* **Stored data**
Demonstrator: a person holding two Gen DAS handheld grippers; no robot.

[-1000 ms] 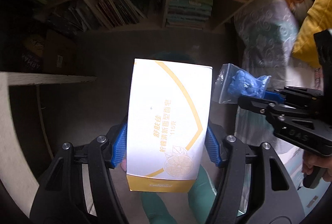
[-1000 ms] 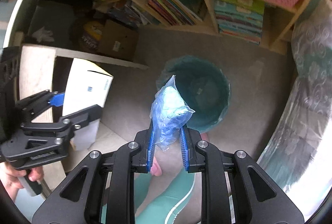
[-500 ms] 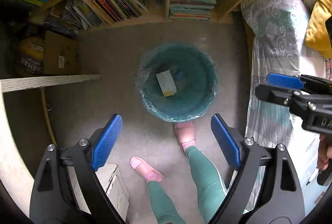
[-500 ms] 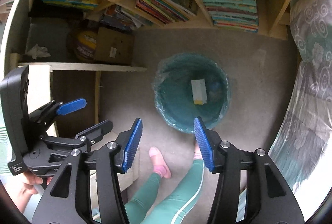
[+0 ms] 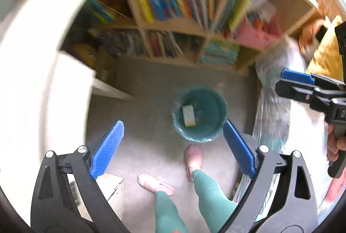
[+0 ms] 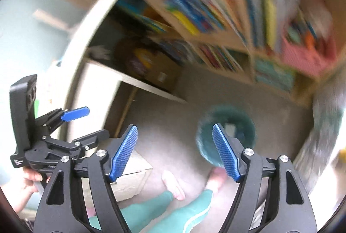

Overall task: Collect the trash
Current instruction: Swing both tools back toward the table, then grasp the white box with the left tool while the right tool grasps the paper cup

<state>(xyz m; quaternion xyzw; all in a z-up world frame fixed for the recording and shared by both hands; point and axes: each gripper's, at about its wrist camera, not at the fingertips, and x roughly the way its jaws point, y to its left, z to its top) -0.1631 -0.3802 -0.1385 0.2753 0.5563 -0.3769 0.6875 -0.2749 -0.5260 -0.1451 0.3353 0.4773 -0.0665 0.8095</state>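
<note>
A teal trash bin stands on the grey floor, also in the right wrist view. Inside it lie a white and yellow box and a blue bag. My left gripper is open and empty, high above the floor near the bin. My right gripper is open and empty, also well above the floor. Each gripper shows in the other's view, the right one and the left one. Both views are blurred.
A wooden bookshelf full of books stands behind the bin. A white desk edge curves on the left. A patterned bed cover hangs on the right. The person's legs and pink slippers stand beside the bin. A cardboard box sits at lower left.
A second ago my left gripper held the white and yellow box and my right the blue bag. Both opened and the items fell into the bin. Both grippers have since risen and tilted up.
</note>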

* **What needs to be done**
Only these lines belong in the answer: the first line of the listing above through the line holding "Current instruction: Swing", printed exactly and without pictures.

* **Task answer**
Demonstrator: a person holding two Gen DAS handheld grippers; no robot.

[-1000 ms] 
[-1000 ms] 
[-500 ms] 
[-500 ms] 
[+0 ms] 
[+0 ms] 

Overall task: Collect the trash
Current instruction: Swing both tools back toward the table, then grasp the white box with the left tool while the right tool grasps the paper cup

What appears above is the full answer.